Exercise goal: Every entry below, from first to last, should be copied exactly.

Source information:
————————

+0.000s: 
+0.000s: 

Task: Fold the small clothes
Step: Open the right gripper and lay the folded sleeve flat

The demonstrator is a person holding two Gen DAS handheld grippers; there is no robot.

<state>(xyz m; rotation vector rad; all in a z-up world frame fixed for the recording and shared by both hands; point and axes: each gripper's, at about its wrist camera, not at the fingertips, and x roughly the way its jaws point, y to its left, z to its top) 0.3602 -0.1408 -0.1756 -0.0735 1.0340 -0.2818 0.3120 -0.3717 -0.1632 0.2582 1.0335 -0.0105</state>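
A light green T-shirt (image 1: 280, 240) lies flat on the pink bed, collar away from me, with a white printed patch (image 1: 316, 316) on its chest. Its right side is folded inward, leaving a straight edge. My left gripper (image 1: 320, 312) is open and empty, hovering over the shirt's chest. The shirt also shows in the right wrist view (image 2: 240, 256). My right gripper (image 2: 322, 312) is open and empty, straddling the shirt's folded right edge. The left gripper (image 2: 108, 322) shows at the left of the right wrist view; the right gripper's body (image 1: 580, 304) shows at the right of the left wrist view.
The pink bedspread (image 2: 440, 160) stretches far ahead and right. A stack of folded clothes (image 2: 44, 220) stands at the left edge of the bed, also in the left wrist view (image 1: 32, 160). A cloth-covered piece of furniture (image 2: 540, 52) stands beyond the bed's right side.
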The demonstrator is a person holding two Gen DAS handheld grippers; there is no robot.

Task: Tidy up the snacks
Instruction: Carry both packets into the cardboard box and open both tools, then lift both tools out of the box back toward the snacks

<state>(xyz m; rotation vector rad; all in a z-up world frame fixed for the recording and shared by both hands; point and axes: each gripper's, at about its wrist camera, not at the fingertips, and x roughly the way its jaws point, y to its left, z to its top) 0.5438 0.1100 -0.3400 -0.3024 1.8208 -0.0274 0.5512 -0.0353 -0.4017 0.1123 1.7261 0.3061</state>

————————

Result below:
+0.000s: 
+0.000s: 

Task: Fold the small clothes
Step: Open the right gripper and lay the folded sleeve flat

The demonstrator is a person holding two Gen DAS handheld grippers; there is no robot.

<state>(xyz m; rotation vector rad; all in a z-up world frame fixed for the recording and shared by both hands; point and axes: each gripper's, at about its wrist camera, not at the fingertips, and x roughly the way its jaws point, y to its left, z to its top) 0.3602 -0.1408 -0.1756 -0.0735 1.0340 -0.2818 0.3120 -0.3717 -0.1632 0.2582 1.0335 -0.0105</state>
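A light green T-shirt (image 1: 280, 240) lies flat on the pink bed, collar away from me, with a white printed patch (image 1: 316, 316) on its chest. Its right side is folded inward, leaving a straight edge. My left gripper (image 1: 320, 312) is open and empty, hovering over the shirt's chest. The shirt also shows in the right wrist view (image 2: 240, 256). My right gripper (image 2: 322, 312) is open and empty, straddling the shirt's folded right edge. The left gripper (image 2: 108, 322) shows at the left of the right wrist view; the right gripper's body (image 1: 580, 304) shows at the right of the left wrist view.
The pink bedspread (image 2: 440, 160) stretches far ahead and right. A stack of folded clothes (image 2: 44, 220) stands at the left edge of the bed, also in the left wrist view (image 1: 32, 160). A cloth-covered piece of furniture (image 2: 540, 52) stands beyond the bed's right side.
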The demonstrator is a person holding two Gen DAS handheld grippers; there is no robot.

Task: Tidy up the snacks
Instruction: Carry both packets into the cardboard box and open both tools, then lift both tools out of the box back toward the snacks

<state>(xyz m; rotation vector rad; all in a z-up world frame fixed for the recording and shared by both hands; point and axes: each gripper's, at about its wrist camera, not at the fingertips, and x roughly the way its jaws point, y to its left, z to its top) 0.5438 0.1100 -0.3400 -0.3024 1.8208 -0.0274 0.5512 -0.0353 -0.4017 0.1123 1.7261 0.3061</state>

Nothing else belongs in this output.